(Work to complete): Every entry should be repeated exactly. Omit the pictures.

Dataset records
══════════════════════════════

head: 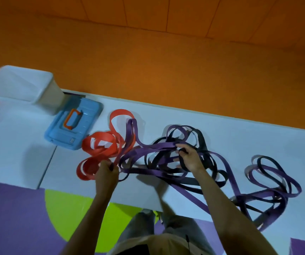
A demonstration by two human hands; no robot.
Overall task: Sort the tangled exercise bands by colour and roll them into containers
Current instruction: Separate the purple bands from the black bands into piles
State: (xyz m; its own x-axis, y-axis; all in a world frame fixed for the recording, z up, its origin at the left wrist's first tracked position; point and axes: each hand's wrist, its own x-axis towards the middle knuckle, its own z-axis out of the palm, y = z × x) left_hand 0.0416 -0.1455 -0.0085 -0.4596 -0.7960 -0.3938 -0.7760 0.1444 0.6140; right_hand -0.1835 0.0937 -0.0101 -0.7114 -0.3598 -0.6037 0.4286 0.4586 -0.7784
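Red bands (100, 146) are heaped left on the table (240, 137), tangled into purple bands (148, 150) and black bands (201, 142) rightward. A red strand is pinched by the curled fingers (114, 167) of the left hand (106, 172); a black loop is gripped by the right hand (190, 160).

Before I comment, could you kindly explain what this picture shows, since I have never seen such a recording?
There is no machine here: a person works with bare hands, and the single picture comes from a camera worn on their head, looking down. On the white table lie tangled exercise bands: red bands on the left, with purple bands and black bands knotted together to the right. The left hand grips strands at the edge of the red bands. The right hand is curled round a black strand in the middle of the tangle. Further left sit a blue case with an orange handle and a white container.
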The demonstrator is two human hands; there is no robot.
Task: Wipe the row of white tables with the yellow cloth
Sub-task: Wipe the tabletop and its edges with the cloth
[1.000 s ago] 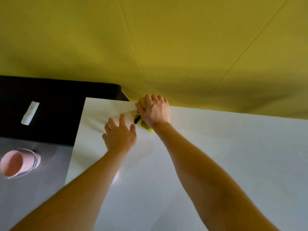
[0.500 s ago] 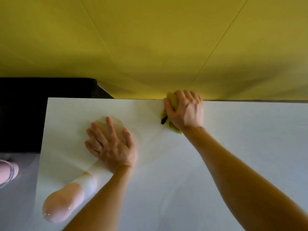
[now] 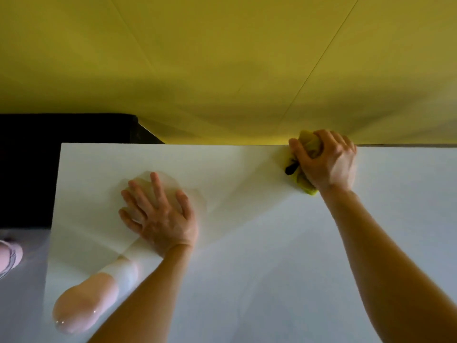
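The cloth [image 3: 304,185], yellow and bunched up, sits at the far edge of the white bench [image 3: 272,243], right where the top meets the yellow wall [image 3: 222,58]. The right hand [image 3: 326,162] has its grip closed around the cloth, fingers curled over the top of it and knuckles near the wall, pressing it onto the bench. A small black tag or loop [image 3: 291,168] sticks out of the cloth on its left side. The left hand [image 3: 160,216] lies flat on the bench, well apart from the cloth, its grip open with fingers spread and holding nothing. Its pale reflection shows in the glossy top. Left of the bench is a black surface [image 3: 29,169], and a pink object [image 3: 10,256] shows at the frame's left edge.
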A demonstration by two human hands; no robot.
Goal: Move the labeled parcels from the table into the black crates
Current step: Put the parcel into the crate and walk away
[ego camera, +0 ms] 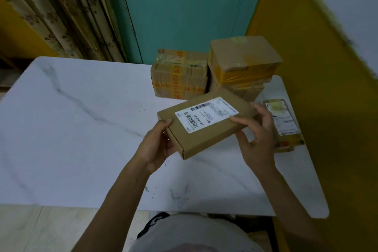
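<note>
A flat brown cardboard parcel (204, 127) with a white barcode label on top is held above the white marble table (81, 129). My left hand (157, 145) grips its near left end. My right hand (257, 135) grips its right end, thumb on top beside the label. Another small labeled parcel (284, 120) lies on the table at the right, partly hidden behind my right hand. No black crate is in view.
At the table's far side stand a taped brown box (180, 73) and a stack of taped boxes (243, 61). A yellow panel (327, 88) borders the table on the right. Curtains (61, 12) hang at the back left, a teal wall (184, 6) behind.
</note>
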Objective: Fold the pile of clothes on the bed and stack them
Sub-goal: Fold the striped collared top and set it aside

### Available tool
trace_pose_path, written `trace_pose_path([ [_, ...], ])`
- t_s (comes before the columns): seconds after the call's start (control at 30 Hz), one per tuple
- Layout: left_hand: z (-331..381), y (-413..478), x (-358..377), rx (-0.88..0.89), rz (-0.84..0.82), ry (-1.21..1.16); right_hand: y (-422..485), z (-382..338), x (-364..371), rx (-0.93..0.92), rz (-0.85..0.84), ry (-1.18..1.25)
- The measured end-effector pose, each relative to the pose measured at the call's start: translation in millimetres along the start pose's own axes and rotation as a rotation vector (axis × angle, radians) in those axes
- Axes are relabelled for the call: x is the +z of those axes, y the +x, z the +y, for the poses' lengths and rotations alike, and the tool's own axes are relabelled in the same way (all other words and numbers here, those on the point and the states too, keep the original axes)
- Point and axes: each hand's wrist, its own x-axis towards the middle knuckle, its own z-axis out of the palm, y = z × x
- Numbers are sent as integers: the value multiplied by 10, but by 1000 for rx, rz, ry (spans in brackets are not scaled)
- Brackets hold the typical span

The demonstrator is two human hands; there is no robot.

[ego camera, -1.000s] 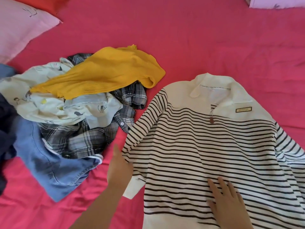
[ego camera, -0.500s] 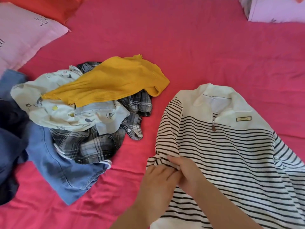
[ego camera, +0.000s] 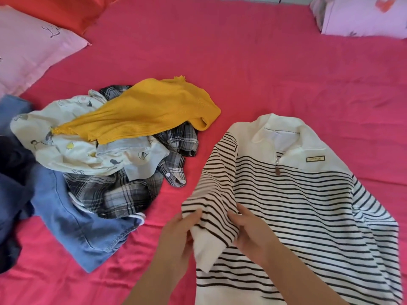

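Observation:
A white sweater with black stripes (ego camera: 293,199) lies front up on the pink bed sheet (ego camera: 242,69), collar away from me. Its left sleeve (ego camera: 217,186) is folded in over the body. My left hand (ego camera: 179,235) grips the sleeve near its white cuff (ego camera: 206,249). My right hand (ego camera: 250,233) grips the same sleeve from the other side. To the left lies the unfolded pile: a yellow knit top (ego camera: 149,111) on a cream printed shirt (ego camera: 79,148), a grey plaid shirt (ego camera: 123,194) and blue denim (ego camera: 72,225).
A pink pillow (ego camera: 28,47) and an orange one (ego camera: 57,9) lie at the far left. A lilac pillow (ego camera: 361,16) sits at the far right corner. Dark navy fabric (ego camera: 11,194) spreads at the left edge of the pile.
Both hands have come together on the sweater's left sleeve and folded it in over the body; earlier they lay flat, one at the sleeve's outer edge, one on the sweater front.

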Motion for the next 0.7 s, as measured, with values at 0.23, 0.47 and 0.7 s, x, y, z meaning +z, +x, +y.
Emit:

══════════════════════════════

(The answer):
head: 
A demonstration by two human hands; no robot.
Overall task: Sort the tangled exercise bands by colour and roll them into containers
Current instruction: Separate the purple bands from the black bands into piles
State: (xyz m; its own x-axis, y-axis; all in a world frame fixed for the recording, z up, its origin at the left wrist's first tracked position; point and axes: each hand's wrist, its own x-axis towards the middle knuckle, its own z-axis out of the palm, y = z × x) left_hand 0.0416 -0.1455 -0.0085 -0.4596 -0.7960 -0.3938 -0.7760 0.1444 0.6140; right_hand -0.1835 0.0937 -0.0101 -0.7114 -0.3598 -0.6037 0.4286 0.4586 -0.7784
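Red bands (100, 146) are heaped left on the table (240, 137), tangled into purple bands (148, 150) and black bands (201, 142) rightward. A red strand is pinched by the curled fingers (114, 167) of the left hand (106, 172); a black loop is gripped by the right hand (190, 160).

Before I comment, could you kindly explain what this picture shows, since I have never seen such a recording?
There is no machine here: a person works with bare hands, and the single picture comes from a camera worn on their head, looking down. On the white table lie tangled exercise bands: red bands on the left, with purple bands and black bands knotted together to the right. The left hand grips strands at the edge of the red bands. The right hand is curled round a black strand in the middle of the tangle. Further left sit a blue case with an orange handle and a white container.
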The demonstrator is two human hands; there is no robot.
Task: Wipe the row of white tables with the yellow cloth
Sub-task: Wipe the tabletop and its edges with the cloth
[1.000 s ago] 
[0.500 s ago] 
[now] 
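The cloth [image 3: 304,185], yellow and bunched up, sits at the far edge of the white bench [image 3: 272,243], right where the top meets the yellow wall [image 3: 222,58]. The right hand [image 3: 326,162] has its grip closed around the cloth, fingers curled over the top of it and knuckles near the wall, pressing it onto the bench. A small black tag or loop [image 3: 291,168] sticks out of the cloth on its left side. The left hand [image 3: 160,216] lies flat on the bench, well apart from the cloth, its grip open with fingers spread and holding nothing. Its pale reflection shows in the glossy top. Left of the bench is a black surface [image 3: 29,169], and a pink object [image 3: 10,256] shows at the frame's left edge.
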A demonstration by two human hands; no robot.
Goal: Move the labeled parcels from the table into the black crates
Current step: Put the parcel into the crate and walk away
[ego camera, +0 ms] 
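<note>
A flat brown cardboard parcel (204, 127) with a white barcode label on top is held above the white marble table (81, 129). My left hand (157, 145) grips its near left end. My right hand (257, 135) grips its right end, thumb on top beside the label. Another small labeled parcel (284, 120) lies on the table at the right, partly hidden behind my right hand. No black crate is in view.
At the table's far side stand a taped brown box (180, 73) and a stack of taped boxes (243, 61). A yellow panel (327, 88) borders the table on the right. Curtains (61, 12) hang at the back left, a teal wall (184, 6) behind.
</note>
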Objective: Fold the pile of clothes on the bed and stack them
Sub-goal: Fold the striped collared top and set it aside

### Available tool
trace_pose_path, written `trace_pose_path([ [_, ...], ])`
- t_s (comes before the columns): seconds after the call's start (control at 30 Hz), one per tuple
- Layout: left_hand: z (-331..381), y (-413..478), x (-358..377), rx (-0.88..0.89), rz (-0.84..0.82), ry (-1.21..1.16); right_hand: y (-422..485), z (-382..338), x (-364..371), rx (-0.93..0.92), rz (-0.85..0.84), ry (-1.18..1.25)
- The measured end-effector pose, each relative to the pose measured at the call's start: translation in millimetres along the start pose's own axes and rotation as a rotation vector (axis × angle, radians) in those axes
- Axes are relabelled for the call: x is the +z of those axes, y the +x, z the +y, for the poses' lengths and rotations alike, and the tool's own axes are relabelled in the same way (all other words and numbers here, those on the point and the states too, keep the original axes)
- Point and axes: each hand's wrist, its own x-axis towards the middle knuckle, its own z-axis out of the palm, y = z × x
- Numbers are sent as integers: the value multiplied by 10, but by 1000 for rx, rz, ry (spans in brackets are not scaled)
- Brackets hold the typical span

The demonstrator is two human hands; there is no robot.

[ego camera, -1.000s] 
[ego camera, -0.500s] 
[ego camera, +0.000s] 

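Observation:
A white sweater with black stripes (ego camera: 293,199) lies front up on the pink bed sheet (ego camera: 242,69), collar away from me. Its left sleeve (ego camera: 217,186) is folded in over the body. My left hand (ego camera: 179,235) grips the sleeve near its white cuff (ego camera: 206,249). My right hand (ego camera: 250,233) grips the same sleeve from the other side. To the left lies the unfolded pile: a yellow knit top (ego camera: 149,111) on a cream printed shirt (ego camera: 79,148), a grey plaid shirt (ego camera: 123,194) and blue denim (ego camera: 72,225).
A pink pillow (ego camera: 28,47) and an orange one (ego camera: 57,9) lie at the far left. A lilac pillow (ego camera: 361,16) sits at the far right corner. Dark navy fabric (ego camera: 11,194) spreads at the left edge of the pile.
Both hands have come together on the sweater's left sleeve and folded it in over the body; earlier they lay flat, one at the sleeve's outer edge, one on the sweater front.
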
Motion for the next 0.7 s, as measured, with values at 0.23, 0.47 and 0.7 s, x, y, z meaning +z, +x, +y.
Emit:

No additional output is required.